March is Women’s History Month. We here at GVSHP are celebrating by highlighting different sites and locations of significance to Women’s history in the Village. A great source is our recently-released Civil Rights & Social Justice Map, which has more than twenty sites connected to Women’s history and women’s rights; click here to see them all.
As part of the women’s movement of the 1970’s, feminist restaurants opened in much the same way that suffrage restaurants and tea houses had in the beginning of the 20th century, both with the purpose of furthering women’s causes. The first feminist restaurant in the country was located right here in the West Village, Mother Courage. Opened in May of 1972, it was located at 342 West 11th Street, and its founders were women’s rights activitists Dolores Alexander and Jill Ward.

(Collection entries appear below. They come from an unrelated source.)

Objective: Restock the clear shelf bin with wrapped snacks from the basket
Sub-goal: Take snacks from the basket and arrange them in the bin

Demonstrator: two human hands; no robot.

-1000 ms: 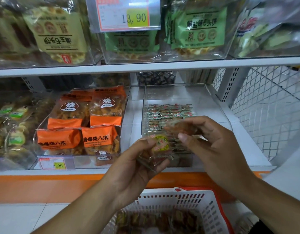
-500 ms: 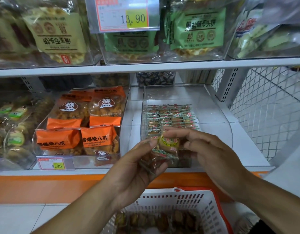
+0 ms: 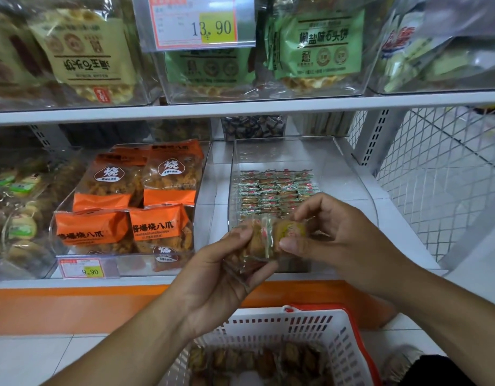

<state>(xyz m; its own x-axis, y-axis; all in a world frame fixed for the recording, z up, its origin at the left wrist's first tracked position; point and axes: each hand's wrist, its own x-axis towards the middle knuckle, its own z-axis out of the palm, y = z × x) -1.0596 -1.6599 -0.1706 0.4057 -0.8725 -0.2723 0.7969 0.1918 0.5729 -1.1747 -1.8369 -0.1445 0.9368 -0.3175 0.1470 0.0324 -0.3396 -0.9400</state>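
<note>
My left hand (image 3: 226,277) grips a small stack of clear-wrapped brown snacks (image 3: 254,246) in front of the clear shelf bin (image 3: 349,174). My right hand (image 3: 341,240) pinches the end snack (image 3: 289,232) of that stack between thumb and fingers. Rows of the same small wrapped snacks (image 3: 274,188) lie inside the bin; its far part shows bare bottom. Below, the white basket (image 3: 318,327) with a red rim holds several more wrapped snacks (image 3: 263,360).
Left of the bin stands another clear bin with orange snack bags (image 3: 135,207) and a 9.90 price tag (image 3: 86,268). The upper shelf (image 3: 240,105) carries bagged biscuits behind a 13.90 tag (image 3: 201,23). A white wire mesh panel (image 3: 441,176) closes the right side.
My right hand came down from holding a snack higher over the bin and now pinches a snack at the stack in my left hand. The left hand has barely moved.
</note>
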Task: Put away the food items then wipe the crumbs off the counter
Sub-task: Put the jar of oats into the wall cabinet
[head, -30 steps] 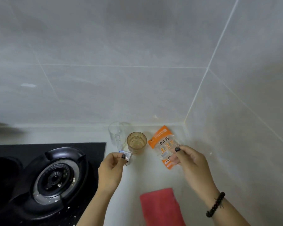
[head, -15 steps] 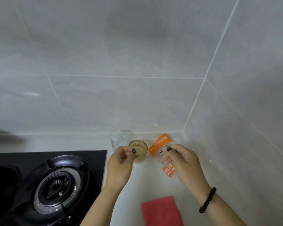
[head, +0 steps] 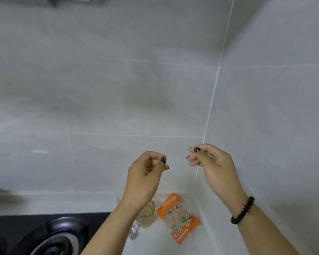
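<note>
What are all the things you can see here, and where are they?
packet: one, orange and clear, flat on the counter near the corner
brown glass: one, on the counter left of the packet, partly behind the left forearm
clear glass: one, behind the brown glass, mostly hidden
wrapper: one, small and silvery, on the counter beside the stove
stove: one, black, bottom left, with a round burner
counter: one, pale, along the wall
wall: grey tiles, two sides meeting in a corner
bracelet: one, dark beads, on the right wrist
left hand: raised, fingers curled, nothing visible in it
right hand: raised, fingers curled, nothing visible in it
</note>
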Demonstrator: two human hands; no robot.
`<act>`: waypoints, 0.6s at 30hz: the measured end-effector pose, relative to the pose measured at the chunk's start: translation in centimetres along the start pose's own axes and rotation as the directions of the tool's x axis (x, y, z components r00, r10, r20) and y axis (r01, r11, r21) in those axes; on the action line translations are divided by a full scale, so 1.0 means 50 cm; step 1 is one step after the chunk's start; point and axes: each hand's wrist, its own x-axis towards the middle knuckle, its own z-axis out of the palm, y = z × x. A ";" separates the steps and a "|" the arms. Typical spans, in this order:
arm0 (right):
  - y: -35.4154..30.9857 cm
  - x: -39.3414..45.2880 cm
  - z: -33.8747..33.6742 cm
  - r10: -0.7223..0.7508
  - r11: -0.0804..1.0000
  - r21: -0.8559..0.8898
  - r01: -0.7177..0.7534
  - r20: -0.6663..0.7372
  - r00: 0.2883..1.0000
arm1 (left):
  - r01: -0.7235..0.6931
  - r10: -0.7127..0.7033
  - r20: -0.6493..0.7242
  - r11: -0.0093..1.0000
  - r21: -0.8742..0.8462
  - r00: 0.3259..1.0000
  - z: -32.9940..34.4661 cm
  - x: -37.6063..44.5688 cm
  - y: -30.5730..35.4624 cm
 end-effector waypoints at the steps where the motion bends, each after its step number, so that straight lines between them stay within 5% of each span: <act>1: -0.024 0.010 -0.010 -0.034 0.999 0.008 0.034 -0.015 0.999 | -0.039 0.039 0.017 0.999 0.008 0.999 0.005 0.006 0.024; 8: -0.240 0.075 -0.104 -0.302 0.944 0.059 0.325 -0.244 0.921 | -0.273 0.274 0.090 0.962 -0.020 0.958 0.030 0.053 0.229; 18: -0.503 0.178 -0.224 -0.500 0.768 -0.005 0.641 -0.630 0.594 | -0.416 0.438 0.164 0.897 -0.151 0.884 0.102 0.102 0.479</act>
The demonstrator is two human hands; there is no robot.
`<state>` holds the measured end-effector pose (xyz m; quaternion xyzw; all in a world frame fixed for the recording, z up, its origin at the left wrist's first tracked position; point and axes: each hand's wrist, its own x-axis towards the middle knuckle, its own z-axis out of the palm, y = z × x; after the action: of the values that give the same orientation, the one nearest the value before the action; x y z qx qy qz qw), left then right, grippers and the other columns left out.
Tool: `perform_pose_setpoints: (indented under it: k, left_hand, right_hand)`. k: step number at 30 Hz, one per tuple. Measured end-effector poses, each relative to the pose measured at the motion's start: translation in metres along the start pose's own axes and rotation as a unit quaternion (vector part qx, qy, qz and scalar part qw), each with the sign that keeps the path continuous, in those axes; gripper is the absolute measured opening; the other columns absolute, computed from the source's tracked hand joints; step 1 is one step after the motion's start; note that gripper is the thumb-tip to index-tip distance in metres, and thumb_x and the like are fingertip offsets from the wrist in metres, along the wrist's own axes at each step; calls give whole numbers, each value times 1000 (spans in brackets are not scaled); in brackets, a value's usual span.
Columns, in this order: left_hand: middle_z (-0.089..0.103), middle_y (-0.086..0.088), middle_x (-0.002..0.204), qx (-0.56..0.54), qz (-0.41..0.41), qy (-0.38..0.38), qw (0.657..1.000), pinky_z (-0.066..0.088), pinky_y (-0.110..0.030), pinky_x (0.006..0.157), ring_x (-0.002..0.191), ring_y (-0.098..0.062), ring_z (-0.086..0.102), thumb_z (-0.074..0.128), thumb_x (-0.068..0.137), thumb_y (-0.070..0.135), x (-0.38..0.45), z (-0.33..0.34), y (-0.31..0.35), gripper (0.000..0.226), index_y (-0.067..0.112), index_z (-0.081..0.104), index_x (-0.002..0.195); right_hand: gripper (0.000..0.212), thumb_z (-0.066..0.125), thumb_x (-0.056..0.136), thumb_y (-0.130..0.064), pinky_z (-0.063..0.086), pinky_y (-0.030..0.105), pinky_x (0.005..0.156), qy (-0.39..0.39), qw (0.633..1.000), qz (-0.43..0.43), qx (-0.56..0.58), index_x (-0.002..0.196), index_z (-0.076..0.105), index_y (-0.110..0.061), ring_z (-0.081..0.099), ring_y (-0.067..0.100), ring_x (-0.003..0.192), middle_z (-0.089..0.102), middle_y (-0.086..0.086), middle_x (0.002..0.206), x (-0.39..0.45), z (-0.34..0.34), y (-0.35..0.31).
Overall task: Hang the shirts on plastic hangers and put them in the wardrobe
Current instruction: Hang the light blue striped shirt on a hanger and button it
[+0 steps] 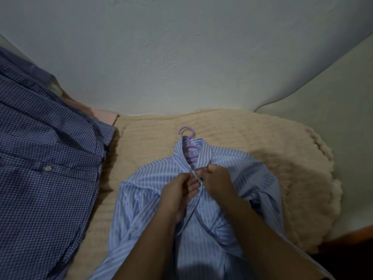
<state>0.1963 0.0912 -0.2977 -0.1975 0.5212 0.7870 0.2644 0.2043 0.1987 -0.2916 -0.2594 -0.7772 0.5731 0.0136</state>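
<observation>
While we look down at the bed, we count two shirts, one hanger and two hands. One striped shirt (153,201), pale blue with white lines, lies front up on a cream blanket (252,142) in the middle of the view, its collar pointing away from us toward the wall (181,57). We see a single purple hanger (188,141) inside its neck, the hook poking out past the collar and resting on the blanket. Our left hand (178,190) and our right hand (217,181) meet at the front opening just below the collar, knuckle to knuckle, each with fingers curled and pinching its own edge of the striped shirt at the top button; we cannot make out whether that button is done up. Both hands sit on top of the cloth, so the shirt lies directly beneath and around them, spreading out to either side and down toward us, with the hanger just beyond our fingertips. A second garment, a checked shirt (46,162) in darker blue with a white button showing, fills the left side of the view, apart from both hands, its hem overlapping the blanket's left edge. A strip of pink cloth (105,116) peeks out behind it by the wall.
</observation>
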Motion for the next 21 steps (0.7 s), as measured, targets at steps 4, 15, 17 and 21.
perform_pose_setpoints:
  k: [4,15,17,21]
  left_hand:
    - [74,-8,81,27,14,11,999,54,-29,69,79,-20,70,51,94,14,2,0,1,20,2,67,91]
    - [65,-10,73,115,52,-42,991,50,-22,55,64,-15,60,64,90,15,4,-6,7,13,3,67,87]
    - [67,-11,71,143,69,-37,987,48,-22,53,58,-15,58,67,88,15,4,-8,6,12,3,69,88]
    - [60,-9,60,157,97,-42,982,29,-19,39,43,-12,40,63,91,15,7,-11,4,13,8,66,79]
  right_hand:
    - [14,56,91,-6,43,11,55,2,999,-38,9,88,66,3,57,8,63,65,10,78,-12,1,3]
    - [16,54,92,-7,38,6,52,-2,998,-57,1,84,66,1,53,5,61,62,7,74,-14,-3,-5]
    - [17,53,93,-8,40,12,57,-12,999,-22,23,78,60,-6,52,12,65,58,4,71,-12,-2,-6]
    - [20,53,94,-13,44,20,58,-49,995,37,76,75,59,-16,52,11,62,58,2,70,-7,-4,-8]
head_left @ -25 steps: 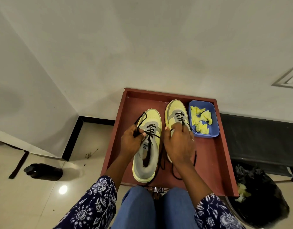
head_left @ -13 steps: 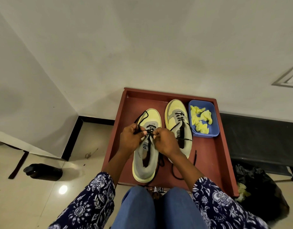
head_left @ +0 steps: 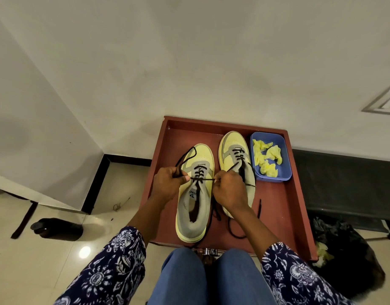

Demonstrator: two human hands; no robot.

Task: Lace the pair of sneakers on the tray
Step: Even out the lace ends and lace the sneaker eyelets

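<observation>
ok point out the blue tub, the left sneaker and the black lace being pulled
blue tub (head_left: 284, 144), head view, far rim
left sneaker (head_left: 202, 153), head view, yellow toe
black lace (head_left: 202, 179), head view, taut span between the hands

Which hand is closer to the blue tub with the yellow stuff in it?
The right hand. It pinches the black lace between the two sneakers, a short way from the blue tub. The left hand grips the lace beyond the left sneaker, much farther away.

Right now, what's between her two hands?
In the head view, the left sneaker's tongue and a taut stretch of black lace lie between the left hand and right hand.
</observation>
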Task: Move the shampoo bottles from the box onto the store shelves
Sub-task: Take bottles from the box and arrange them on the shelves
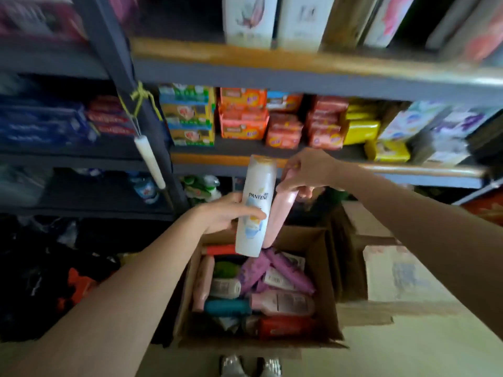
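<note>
My left hand (223, 213) grips a white Pantene shampoo bottle (254, 197) around its middle, upright above the box. My right hand (307, 170) holds a pink bottle (280, 213) by its top end, tilted, just right of the white one. Below both sits an open cardboard box (324, 281) on the floor with several bottles lying inside: purple, pink, teal, green and red. The shelf (217, 159) with soap packs runs just behind the hands.
A higher shelf (245, 54) carries tall boxed products. Stacked soap packs (242, 118) and yellow packs (362, 129) fill the middle shelf. A dark upright post (119, 63) with a hanging white tube stands left. More cartons (400, 273) lie right of the box. Shoes (250, 365) show at the bottom.
</note>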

Mother Courage was named after the character “Mother Courage” in a play by Bertolt Brecht. According to a 2005 interview with Alexander, she and Ward used funds borrowed from friends to buy and renovate a run-down luncheonette called Benny’s. Opening night the restaurant was filled to overflowing with many members of the New York Radical Feminists group in attendance, with those gathered singing such songs as “There is Nothing Like a Dame.” Regulars included Susan Brownmiller, Kate Millett and Jill Johnston. People magazine covered the third anniversary of the restaurant.
Men and women dined at the restaurant, though women took priority. Wine was poured for women to taste rather than their male guests. The restaurant also encouraged women to dine alone, and created a safe haven for them. Dolores Alexander was a lifelong feminist and women’s rights activist, and believed up until her death in 2008 that the women’s rights movement was still needed in contemporary times.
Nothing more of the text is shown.